WHAT THE TASK REQUIRES
I need every line from the start of the material below up to and including the line containing "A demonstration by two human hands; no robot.", restated exactly, with the pictures omitted.

PROVIDED DATA
+ + +
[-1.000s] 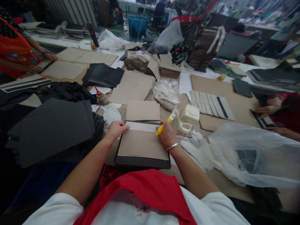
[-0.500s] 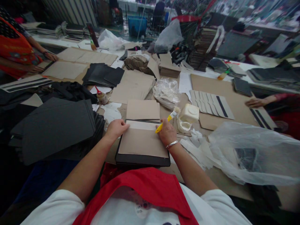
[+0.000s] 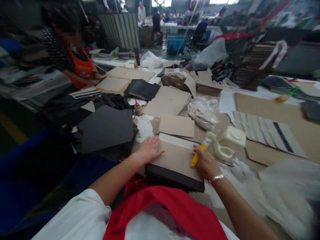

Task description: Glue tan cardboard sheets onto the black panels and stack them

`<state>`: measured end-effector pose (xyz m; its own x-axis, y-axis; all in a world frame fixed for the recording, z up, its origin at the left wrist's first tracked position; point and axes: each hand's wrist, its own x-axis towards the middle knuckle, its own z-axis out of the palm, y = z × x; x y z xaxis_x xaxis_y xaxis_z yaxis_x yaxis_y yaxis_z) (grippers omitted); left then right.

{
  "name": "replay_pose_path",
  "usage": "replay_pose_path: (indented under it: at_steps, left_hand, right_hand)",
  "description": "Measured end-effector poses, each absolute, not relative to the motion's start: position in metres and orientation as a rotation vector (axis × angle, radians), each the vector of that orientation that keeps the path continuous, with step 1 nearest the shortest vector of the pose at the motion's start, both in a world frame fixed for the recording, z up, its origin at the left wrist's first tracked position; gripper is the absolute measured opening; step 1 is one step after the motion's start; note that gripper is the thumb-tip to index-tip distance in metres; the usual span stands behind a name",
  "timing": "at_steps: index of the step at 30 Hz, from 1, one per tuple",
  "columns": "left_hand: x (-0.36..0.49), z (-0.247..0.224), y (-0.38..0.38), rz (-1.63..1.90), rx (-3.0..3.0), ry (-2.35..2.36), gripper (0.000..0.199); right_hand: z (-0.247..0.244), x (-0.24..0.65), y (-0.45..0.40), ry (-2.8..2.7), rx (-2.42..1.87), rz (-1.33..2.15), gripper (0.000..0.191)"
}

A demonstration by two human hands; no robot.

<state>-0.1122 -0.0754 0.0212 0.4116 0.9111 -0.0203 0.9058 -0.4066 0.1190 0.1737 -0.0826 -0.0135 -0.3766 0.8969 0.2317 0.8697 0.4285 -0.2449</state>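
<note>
My left hand point(image 3: 150, 150) lies flat with its fingers stretched out, on the left side of a tan cardboard sheet point(image 3: 176, 159). A white strip point(image 3: 176, 140) runs along the sheet's far edge, and black panels point(image 3: 172, 179) are stacked beneath. In my right hand point(image 3: 208, 164), at the sheet's right edge, is a paintbrush point(image 3: 195, 160) with a yellow handle, its bristles pointing away from me. Just beyond the brush stands a cut-open white plastic jug point(image 3: 235, 138). Another tan board point(image 3: 177, 125) lies against the far side of the stack.
Dark grey panels point(image 3: 106, 130) are piled on the left, near a small red-capped bottle point(image 3: 137, 109). A clear plastic bag point(image 3: 203, 110) lies behind the jug, and plastic sheeting point(image 3: 287, 190) spreads at right. A person in an orange apron point(image 3: 82, 68) works at far left.
My view has turned left, so the table appears shifted right. My left hand has gone from pinching the strip's left end to lying flat. The paintbrush stays in my right hand.
</note>
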Motion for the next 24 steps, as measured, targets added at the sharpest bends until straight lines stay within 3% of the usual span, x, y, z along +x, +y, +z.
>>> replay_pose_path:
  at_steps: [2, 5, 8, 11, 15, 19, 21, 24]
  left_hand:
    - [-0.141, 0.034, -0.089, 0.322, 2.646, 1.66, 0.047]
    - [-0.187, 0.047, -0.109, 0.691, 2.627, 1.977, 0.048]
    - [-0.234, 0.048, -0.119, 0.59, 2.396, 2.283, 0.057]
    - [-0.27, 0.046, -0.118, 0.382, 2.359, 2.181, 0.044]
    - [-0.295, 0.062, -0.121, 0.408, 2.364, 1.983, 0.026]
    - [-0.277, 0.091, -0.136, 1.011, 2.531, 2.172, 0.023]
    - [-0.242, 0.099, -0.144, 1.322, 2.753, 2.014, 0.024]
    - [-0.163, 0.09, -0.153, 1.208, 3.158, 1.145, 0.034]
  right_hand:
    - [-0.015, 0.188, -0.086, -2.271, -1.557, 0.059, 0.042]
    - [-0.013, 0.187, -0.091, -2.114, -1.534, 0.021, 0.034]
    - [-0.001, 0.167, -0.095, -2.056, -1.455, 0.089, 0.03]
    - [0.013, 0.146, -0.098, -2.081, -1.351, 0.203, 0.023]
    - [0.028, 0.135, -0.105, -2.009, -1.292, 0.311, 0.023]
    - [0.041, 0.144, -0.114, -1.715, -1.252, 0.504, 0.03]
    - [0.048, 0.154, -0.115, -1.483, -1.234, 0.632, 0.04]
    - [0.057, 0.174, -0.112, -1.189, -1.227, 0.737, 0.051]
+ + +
EXERCISE OUTPUT
[-1.000s] 
[-0.500s] 
[+0.000s] 

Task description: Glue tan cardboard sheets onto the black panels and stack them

`<state>`: measured end-effector pose (xyz m; its own x-axis, y-axis; all in a world frame fixed for the recording, z up, its origin at the left wrist's first tracked position; point and axes: each hand's wrist, its own x-axis towards the middle knuckle, its own z-axis out of the palm, y = z × x; x y z xaxis_x xaxis_y xaxis_z yaxis_x yaxis_y yaxis_z) (grippers omitted); left then right.

{
  "name": "replay_pose_path",
  "usage": "replay_pose_path: (indented under it: at_steps, left_hand, right_hand)",
  "description": "Measured end-effector poses, each absolute, not relative to the motion's start: position in metres and orientation as a rotation vector (axis × angle, radians), each the vector of that orientation that keeps the path continuous, with step 1 nearest the shortest vector of the pose at the motion's start, both in a world frame fixed for the recording, z up, its origin at the left wrist's first tracked position; gripper is the absolute measured opening; step 1 is one step after the motion's start; note that gripper is the thumb-tip to index-tip distance in metres; the usual span stands behind a name",
  "timing": "at_steps: index of the step at 30 Hz, from 1, one per tuple",
  "columns": "left_hand: x (-0.36..0.49), z (-0.247..0.224), y (-0.38..0.38), rz (-1.63..1.90), rx (-3.0..3.0), ry (-2.35..2.36), gripper (0.000..0.199); right_hand: z (-0.247..0.244), x (-0.24..0.65), y (-0.45..0.40), ry (-2.8..2.7), rx (-2.42..1.87), rz (-1.33..2.15), gripper (0.000..0.191)"
}

A demonstration by two human hands; no robot.

There is nothing more to the exercise.